On the Friday I didn’t arrive until 2.30pm, happily receiving my yellow wristband, late, I know – which was due to finalising camping arrangements at Wing Hall. 😛 We never plan it, yet it always happens, every time I arrive the first person I bump into is Mike Dilger! Mike made me feel so welcome at my first ever Birdfair back in 2010 and he has been quite encouraging about my wildlife presenting career. For those that don’t know, I co-presented a 5 part series called The Wild Side on Cambridge TV. 🙂
Nowadays I have people to hold my coats / jackets for me. . . I’m kidding! 😉 Shortly afterwards, whilst making my way to Marquee 8, I saw my good friend and co-presenter, Jamie Wyver. 😀
Just as we were catching up and letting Gary know what to expect etc (as he had never been before), our friend Stephen Le Quesne plus our Twitter & Birdfair pals, Paula and Gail bumped into us! I had my picture taken with Stephen as we’ve not had one since 2011! (At the WWT London Wetland Centre!).
Mine and Stephen’s pals, Paula and Gail didn’t get in on the photo sadly. It was really nice seeing them since my absence! 🙂 Then it was off to Marquee 8, to pay a visit to the A Focus On Nature (AFON) stand to say hi and show my support for their new campaign Now for Nature, at the time the stand was manned by Ryan Clark and Andreas Fopp.
After a bit of a wander around the other marquees, I saw my first talk which was Brexit & the Environment: the way forward – chaired by Rob Lambert, it was really good. Everybody on the panel pretty much agreed with one another on the issues raised, and to summarise; they strongly believed that conservation NGOs have to work closely with farmers and DEFRA for a sustainable and environmentally friendly future. My sentiments exactly.

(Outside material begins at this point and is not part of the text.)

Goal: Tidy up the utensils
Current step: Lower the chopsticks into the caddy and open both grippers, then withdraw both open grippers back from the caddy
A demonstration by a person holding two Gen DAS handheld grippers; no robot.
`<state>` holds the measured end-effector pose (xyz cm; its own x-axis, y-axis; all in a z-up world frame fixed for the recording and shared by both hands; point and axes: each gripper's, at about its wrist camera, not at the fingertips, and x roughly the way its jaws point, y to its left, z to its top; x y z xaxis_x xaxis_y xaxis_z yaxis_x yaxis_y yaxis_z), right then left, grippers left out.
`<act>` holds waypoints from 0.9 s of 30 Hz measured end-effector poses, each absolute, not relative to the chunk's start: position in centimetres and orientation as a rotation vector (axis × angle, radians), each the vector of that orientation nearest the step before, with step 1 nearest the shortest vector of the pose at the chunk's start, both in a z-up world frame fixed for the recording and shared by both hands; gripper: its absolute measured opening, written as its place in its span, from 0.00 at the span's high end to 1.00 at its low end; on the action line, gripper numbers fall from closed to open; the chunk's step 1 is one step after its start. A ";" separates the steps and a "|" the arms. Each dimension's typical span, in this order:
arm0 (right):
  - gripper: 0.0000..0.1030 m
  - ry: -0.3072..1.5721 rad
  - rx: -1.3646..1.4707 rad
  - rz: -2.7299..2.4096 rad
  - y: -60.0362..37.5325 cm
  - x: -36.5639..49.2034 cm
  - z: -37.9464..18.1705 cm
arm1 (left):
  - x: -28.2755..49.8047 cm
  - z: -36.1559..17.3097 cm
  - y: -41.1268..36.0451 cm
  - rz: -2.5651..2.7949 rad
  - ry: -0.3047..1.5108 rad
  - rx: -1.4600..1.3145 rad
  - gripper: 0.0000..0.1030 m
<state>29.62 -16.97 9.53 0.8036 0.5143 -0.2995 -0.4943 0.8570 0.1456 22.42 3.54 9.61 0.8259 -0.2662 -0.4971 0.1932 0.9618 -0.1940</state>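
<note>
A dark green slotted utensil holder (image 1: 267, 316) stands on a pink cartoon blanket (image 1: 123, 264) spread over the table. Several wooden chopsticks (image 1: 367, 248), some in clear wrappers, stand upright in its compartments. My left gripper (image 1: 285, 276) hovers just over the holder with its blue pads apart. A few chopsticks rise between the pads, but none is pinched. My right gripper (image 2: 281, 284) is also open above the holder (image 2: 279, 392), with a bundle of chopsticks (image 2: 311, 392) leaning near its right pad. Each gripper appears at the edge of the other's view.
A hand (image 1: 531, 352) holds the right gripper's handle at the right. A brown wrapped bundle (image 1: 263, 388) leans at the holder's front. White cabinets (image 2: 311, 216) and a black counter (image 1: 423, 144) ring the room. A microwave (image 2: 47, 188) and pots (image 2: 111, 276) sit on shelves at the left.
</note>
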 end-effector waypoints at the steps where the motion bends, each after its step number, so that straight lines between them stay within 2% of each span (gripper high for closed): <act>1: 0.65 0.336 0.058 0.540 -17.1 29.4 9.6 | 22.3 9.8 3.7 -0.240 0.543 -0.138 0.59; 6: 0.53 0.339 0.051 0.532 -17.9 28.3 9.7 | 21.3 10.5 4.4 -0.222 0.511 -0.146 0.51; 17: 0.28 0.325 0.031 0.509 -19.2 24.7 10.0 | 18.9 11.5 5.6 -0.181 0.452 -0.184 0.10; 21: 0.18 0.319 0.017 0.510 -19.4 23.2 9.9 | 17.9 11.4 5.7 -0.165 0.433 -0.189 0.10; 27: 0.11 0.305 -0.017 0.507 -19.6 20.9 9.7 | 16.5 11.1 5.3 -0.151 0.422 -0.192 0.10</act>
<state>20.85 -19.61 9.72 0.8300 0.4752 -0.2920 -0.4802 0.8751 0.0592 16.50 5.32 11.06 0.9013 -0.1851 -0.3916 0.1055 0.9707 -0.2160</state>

Before the fair I had came across some work by the Butterfly Brothers and saw that they were putting together the very first show garden at this years Birdfair, to go alongside their stand. So of course I had to pay them a visit. They were inundated with admirers and enquirers, understandably so. It was great meeting them and having a good old chin wag about wildlife gardening and how it is gradually becoming accepted as a ‘thing’ and how it’s fashionable now. It was fantastic to discover they won Best Stand in Show! 😀
Over the years, there has certainly been a shift in the way people garden, and this was very apparent at this year’s BBC Gardeners’ World Live. There were lots more naturalistic designs and wildlife-friendly show gardens, which is great inspiration to help people continue to think differently and take wildlife into consideration with their planting choices. For two years I have been advocating nature friendly gardening whilst I’m there and interviewing the garden designers, Editor of the magazine and the TV presenters. 🙂
You may not find my last photo of the day funny, but I do, it was taken at The Urban Birder stand (Marquee 8).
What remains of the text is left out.